Because of our reliance on Lambda, it’s critical to diagnose issues as quickly as possible.

Here’s a diagram of the process we’ve set up to do so:

Serverless error handling architecture

If you are also a user of Lambda, what does your error alerting look like? If you find yourself struggling to figure out why a failure occurred, or worse — unaware one happened at all — we hope sharing our solution will help you become a more effective serverless practitioner!

Step #1: Create An Error Metric-Based CloudWatch Alarm

After every single run of a Lambda function, AWS sends a few metrics to the CloudWatch service by default.

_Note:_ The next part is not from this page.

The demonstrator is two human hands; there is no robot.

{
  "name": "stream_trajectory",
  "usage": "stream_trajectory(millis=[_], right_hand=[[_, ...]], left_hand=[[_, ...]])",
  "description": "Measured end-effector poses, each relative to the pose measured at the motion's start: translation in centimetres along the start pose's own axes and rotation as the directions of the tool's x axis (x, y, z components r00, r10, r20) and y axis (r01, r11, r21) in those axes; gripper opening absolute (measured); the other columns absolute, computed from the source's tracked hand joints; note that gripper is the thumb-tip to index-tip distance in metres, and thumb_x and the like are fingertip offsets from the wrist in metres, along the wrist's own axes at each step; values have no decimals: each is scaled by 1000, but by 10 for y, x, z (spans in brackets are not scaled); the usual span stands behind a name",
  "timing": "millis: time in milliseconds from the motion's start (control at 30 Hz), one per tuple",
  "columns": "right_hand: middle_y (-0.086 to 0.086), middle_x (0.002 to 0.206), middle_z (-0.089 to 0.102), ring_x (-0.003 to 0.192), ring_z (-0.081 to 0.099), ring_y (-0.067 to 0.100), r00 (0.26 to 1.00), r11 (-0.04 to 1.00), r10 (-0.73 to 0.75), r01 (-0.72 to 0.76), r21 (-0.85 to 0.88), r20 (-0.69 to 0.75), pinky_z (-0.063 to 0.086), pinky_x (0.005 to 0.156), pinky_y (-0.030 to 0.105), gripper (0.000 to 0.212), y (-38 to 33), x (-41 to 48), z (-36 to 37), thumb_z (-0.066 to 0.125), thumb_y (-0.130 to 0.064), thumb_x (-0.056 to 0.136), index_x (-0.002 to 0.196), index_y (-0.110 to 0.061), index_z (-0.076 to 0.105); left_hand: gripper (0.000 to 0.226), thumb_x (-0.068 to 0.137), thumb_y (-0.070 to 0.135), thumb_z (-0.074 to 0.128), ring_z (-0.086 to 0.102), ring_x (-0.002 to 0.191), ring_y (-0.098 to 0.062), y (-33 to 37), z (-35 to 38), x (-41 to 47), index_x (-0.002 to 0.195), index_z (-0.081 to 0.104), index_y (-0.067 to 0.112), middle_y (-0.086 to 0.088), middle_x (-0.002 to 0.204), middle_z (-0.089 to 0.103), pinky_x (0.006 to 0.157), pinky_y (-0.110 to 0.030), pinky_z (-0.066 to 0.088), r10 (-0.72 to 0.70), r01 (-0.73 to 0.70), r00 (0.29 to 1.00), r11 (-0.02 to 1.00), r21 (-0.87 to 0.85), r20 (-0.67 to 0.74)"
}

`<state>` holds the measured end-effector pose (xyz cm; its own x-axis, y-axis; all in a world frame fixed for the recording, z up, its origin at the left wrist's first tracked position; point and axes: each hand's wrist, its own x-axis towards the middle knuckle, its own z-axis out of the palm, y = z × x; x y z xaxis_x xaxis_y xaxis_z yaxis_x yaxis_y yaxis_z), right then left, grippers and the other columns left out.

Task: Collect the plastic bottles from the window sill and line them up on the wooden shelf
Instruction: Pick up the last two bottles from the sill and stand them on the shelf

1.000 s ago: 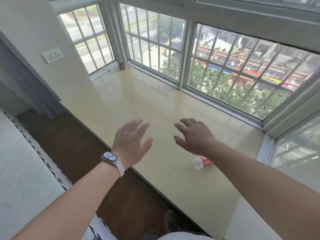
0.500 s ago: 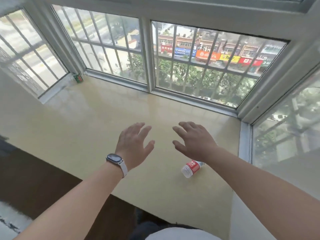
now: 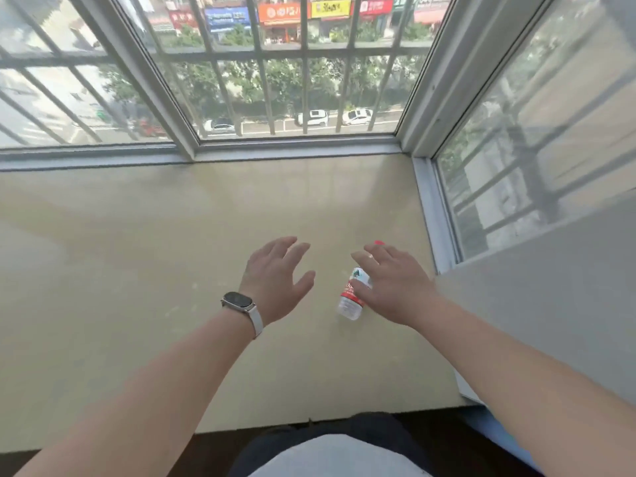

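Observation:
A clear plastic bottle (image 3: pixel 352 297) with a red and white label lies on its side on the cream window sill (image 3: pixel 172 270), its red cap pointing away from me. My right hand (image 3: pixel 395 284) hovers over it with fingers spread, covering the bottle's upper half; I cannot tell whether it touches. My left hand (image 3: pixel 275 280), with a watch on the wrist, is open above the sill just left of the bottle, holding nothing. No wooden shelf is in view.
Barred windows (image 3: pixel 292 74) close the sill at the back and on the right side (image 3: pixel 516 149). A grey wall (image 3: pixel 550 304) rises at the right. The sill's front edge (image 3: pixel 309 426) is just before my body, with dark floor below.
The view has swung right and down over the sill's right corner. Both hands stay spread; my right hand has come over the bottle, which now lies partly beneath it.

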<state>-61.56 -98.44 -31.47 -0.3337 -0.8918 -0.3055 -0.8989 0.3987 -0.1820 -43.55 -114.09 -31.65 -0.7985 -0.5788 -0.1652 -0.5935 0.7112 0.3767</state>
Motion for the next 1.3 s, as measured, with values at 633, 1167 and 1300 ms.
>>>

Per AWS documentation:

Invocation metrics are binary indicators of the outcome of an invocation. For example, if the function returns an error, Lambda sends the Errors metric with a value of 1. To get a count of the number of function errors that occurred each minute, view the Sum of the Errors metric with a period of one minute.

To make us aware of any failures, we create a CloudWatch Alarm based on the Errors metric for a specific Lambda resource. The exact threshold of the alarm depends on how frequently a job runs and its criticality, but most commonly this value is set to trigger upon three* failures in a five minute period.

*One for the original failure, plus two automatic retries.

For some, generic alerting of this sort is sufficient, and notifications are simply directed to a work email or perhaps a PagerDuty Service tied to an on-call schedule.

However, we know in this scenario valuable information about the failed invocation is being ignored. To be most efficient, we strive to automate more of the debugging process.

Our journey, eager Lambda user, is only beginning.

Step #2: With A Little Help From An SNS Topic + Lambda Friends

Instead of sending straight to an alerting service, we send alarm notifications to a centralized SNS topic that handles failure events for all Lambda functions across our cloud data infrastructure.

Configuring a CloudWatch Alarm to send to SNS.

What happens to an Alarm record sent to the topic? It triggers another Lambda function of course!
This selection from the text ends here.